**Exercise details:** Once you find the line containing "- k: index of" in the data below, copy it and each following line exactly, up to and including the line containing "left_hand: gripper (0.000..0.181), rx", and nothing else.

**Data section:**
○ ○ ○ ○ ○

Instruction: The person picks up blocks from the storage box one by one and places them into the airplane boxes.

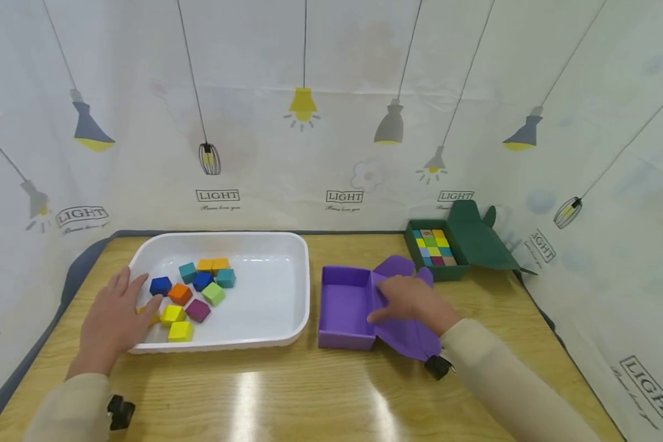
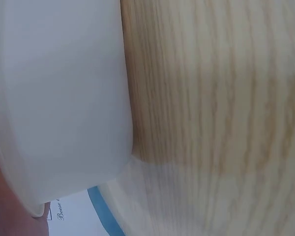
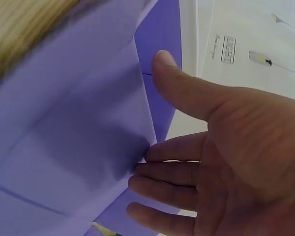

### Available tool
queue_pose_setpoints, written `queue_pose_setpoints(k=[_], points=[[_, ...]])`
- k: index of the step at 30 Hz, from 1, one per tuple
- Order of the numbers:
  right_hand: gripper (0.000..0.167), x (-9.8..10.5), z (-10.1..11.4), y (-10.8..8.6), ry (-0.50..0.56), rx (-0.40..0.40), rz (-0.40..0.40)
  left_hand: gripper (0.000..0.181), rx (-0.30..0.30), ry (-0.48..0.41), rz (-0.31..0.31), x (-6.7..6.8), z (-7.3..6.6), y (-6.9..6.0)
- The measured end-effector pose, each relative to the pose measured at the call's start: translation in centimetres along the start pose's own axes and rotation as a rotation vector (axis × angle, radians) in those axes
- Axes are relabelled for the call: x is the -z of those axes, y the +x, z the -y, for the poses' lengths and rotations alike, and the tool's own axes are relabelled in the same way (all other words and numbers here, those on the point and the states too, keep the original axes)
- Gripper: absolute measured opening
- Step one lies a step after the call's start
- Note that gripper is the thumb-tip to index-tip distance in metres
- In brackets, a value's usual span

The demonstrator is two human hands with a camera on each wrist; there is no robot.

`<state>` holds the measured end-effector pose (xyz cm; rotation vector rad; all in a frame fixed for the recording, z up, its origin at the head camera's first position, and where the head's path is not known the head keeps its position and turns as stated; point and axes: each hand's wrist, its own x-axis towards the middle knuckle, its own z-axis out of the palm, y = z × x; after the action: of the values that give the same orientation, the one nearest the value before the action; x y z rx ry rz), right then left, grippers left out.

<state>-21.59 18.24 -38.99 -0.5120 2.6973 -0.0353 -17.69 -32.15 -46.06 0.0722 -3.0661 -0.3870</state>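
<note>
Just right of the white tray (image 1: 265,301), the purple box (image 1: 345,307) stands open, our straight-fingered right hand (image 1: 411,299) at its lid (image 1: 403,336); our left hand (image 1: 112,319) lies loosely spread over the tray's left end, beside the blocks (image 1: 197,310). We're likely readying the box; next, we'd pinch a block.

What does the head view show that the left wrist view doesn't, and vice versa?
Only the head view shows the purple box, the green box, the blocks and the right hand. Only the left wrist view gives a broad close-up of the outer side of the white tray. Both show the tray, table, printed backdrop and some of the left hand.
</note>
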Motion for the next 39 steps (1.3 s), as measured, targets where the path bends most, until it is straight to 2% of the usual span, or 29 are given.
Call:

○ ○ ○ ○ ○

**Solution for this task:**
- k: index of the step at 30 Hz, from 1, one per tuple
- Order of the numbers:
  right_hand: gripper (0.000..0.167), x (-9.8..10.5), z (-10.1..11.4), y (-10.8..8.6), ry (-0.50..0.56), rx (-0.40..0.40), rz (-0.40..0.40)
  left_hand: gripper (0.000..0.181), rx (-0.30..0.30), ry (-0.48..0.41), rz (-0.31..0.31), x (-6.7..6.8), z (-7.3..6.6), y (-6.9..6.0)

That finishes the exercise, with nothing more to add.